Voltage- and time-dependent properties of the recombinant rat vanilloid receptor (rVR1)

1. Whole-cell voltage-clamp techniques were used to investigate the capsaicin-, voltage- and time-dependent properties of the rat vanilloid receptor (rVR1) stably expressed in human embryonic kidney (HEK) 293 cells. 2. At a holding potential of -70 mV, application of capsaicin (0.03-30 mu M) to HEK 293 cells expressing the rVR1 receptor led to the appearance of inward currents (EC50, 497 nM; Hill coefficient, n(H), 2.85) which were reversibly antagonized by 10 mu M capsazepine. 3. Current-voltage relationships, determined using depolarizing or hyperpolarizing voltage ramps, had reversal potentials close to 0 mV, exhibited substantial outward rectification and possessed a region of negative slope conductance at holding potentials negative to around -70 mV. Further experiments indicated that the outward rectification and the region of negative slope conductance did not result from external block of the channel by either Ba2+, Ca2+ or Mg2+. 4. During our characterization of rVR1, it became apparent that the rectification behaviour of this receptor was not entirely instantaneous as might be expected for a ligand-gated ion channel, but rather displayed clear time-dependent components.

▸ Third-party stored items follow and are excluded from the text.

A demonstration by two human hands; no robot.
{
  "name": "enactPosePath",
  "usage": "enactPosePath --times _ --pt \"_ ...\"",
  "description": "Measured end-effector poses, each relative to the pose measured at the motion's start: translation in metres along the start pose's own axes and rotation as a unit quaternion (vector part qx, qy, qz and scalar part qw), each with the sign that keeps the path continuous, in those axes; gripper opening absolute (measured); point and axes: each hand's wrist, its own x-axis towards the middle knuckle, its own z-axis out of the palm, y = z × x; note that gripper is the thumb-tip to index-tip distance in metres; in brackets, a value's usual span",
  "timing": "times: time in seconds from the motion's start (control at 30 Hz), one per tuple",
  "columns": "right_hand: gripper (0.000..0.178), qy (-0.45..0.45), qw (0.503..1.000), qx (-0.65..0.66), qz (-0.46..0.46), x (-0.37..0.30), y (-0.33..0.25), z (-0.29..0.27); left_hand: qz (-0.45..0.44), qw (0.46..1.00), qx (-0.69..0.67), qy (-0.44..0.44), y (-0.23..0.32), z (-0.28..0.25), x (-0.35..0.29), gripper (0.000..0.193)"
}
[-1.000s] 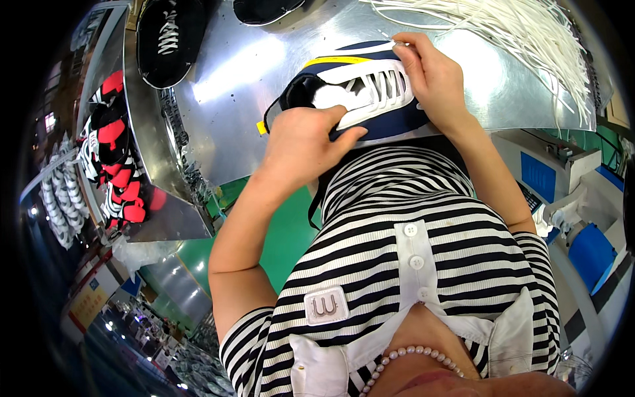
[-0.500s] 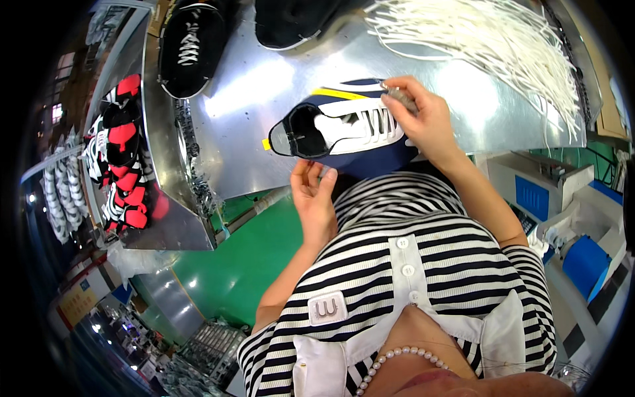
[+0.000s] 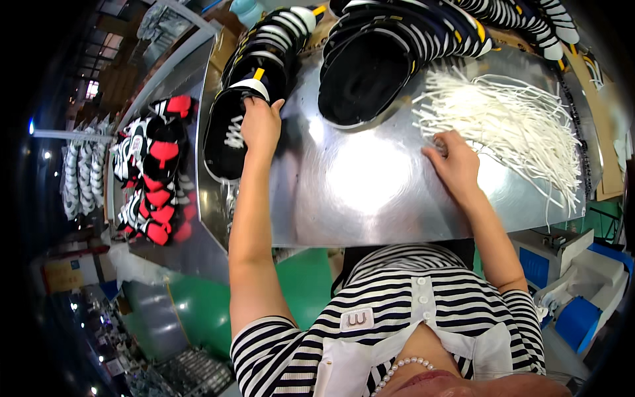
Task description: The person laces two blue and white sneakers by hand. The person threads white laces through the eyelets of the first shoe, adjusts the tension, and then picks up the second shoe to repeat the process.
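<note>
At the far left of the metal table lies a black shoe upper (image 3: 221,149), its black inner side up and white lacing showing through. My left hand (image 3: 261,126) reaches over its far end, thumb spread away and the other fingers bent against the edge. A yellow tab and a white edge show just beyond those fingers. Above the right of the table my right hand (image 3: 458,162) has thumb and forefinger curled round a small grey piece, mostly hidden, like a wrapped handle. That hand is beside a loose heap of white shoelaces (image 3: 509,126).
More striped uppers (image 3: 274,36) are nested behind the left one. Another nested row of dark uppers (image 3: 364,83) stands at the far middle, with others at the far right. Red, black and white shoe parts (image 3: 159,172) pile up left of the table. A blue-sided machine (image 3: 582,321) stands at right.
The navy and white upper has left the near middle of the table. My left hand has moved far left to the stack; my right hand has moved right, toward the laces. The view takes in more table.
</note>
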Motion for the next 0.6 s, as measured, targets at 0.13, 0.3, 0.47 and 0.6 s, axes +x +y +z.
enactPosePath --times 0.13,0.3,0.47,0.6 --pt "0.011 -0.023 0.999 -0.003 -0.036 0.006 0.023 0.014 0.068 0.994 -0.077 0.022 -0.024 0.098 0.080 0.048" --pt "0.011 -0.014 0.994 0.109 -0.015 0.007 0.016 -0.011 0.126 0.979 -0.141 0.080 -0.015 0.120 0.137 0.052" --pt "0.017 -0.047 0.954 0.280 0.099 -0.001 0.011 -0.012 0.033 0.946 -0.315 0.068 0.015 0.088 0.010 0.051" --pt "0.022 -0.179 0.843 0.468 0.195 0.000 -0.039 -0.042 -0.026 0.937 -0.309 -0.161 0.042 0.049 -0.044 0.043"
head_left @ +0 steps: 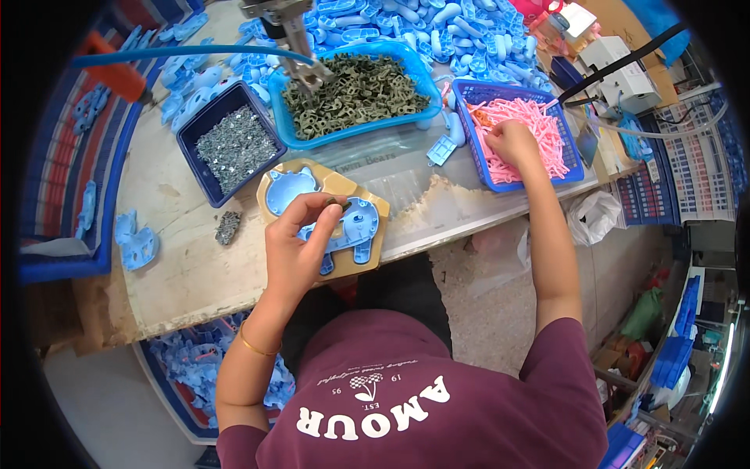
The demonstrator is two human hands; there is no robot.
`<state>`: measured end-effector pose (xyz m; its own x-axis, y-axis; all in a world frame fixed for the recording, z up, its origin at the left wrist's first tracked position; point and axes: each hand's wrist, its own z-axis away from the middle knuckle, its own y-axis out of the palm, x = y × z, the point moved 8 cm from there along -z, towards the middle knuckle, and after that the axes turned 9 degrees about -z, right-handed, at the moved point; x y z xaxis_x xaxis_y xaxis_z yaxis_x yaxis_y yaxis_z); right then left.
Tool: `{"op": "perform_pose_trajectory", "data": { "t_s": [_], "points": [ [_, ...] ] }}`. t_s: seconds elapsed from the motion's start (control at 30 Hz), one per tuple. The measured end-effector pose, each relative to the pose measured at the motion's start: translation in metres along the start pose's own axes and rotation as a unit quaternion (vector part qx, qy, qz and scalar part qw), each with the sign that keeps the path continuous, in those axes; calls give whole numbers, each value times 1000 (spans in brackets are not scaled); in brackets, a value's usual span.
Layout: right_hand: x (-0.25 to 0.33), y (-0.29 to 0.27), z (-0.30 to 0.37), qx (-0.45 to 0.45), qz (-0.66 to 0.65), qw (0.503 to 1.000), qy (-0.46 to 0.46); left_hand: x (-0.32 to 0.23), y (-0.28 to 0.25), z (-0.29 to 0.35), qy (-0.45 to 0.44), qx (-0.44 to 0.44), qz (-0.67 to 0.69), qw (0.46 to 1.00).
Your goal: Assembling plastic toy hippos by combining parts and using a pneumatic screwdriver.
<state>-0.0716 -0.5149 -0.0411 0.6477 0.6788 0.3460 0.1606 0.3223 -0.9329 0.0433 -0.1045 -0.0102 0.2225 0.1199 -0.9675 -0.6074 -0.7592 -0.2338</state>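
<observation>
My left hand (295,241) pinches a small dark green plastic piece (337,202) between thumb and fingertips, just above a tan fixture (269,205). Seated in that fixture are light blue hollow plastic shell halves (361,222), partly covered by the hand. Off to the right, my right hand (513,144) reaches into a blue basket (501,186) of thin pink plastic sticks (547,133). Its fingers are curled together among the sticks, and what they grip is hidden. Many similar dark green pieces fill a bright blue tub (301,143) behind the fixture.
A navy tray (193,162) holds small metal screws beside a small screw pile (227,227). A metal tool head (301,66) hangs above the tub. Blue shells (406,27) heap at the back; one blue shell (136,241) lies left. A bin of blue parts (176,356) stands below the table.
</observation>
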Motion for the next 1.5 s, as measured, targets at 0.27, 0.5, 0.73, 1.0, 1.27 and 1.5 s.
{"op": "perform_pose_trajectory", "data": {
  "t_s": [0.27,0.5,0.73,1.0,1.27,1.5],
  "points": [
    [17,-37,9,-33,-431,901,25,11,-8,3,-36,-13,79,996],
    [174,-12,111,177,-569,790,-144,21,0,-1,-116,-4,144,983],
    [220,41,143,249,-593,745,-177,25,0,3,-151,19,156,976],
    [212,53,146,145,-629,751,-140,15,-3,9,-100,-58,149,982],
    [232,54,157,264,-536,778,-195,18,-12,3,-119,100,163,974],
    [265,35,167,156,-324,840,-407,15,-18,8,-133,149,130,971]
  ]
}}
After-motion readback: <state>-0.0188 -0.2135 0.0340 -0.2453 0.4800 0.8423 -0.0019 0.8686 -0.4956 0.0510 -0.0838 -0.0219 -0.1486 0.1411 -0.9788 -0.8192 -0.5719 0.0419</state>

We characterized the kinetics of these novel gating properties in a series of additional voltage-step experiments. 5. The time-dependent changes in rVR1-mediated conductance due to membrane depolarization or repolarization occurred with bi-exponential kinetics. On depolarization to +70 mV the time-dependent increase in outward current developed with mean time constants of 6.7 +/- 0.7 and 51.8 +/- 18.4 ms, with the faster time constant playing a dominant role (64.4 +/- 3.8%). Similar kinetics also described the decay of 'tail currents' observed on repolarization. Furthermore, these time-dependent changes appeared to be unaffected by the removal of extracellular divalent cations and were not significantly voltage dependent. 6. Our data reveal that rVR1 exhibits substantial time- and voltage-dependent gating properties that may have significance for the physiology of sensory transduction of nociceptive signals.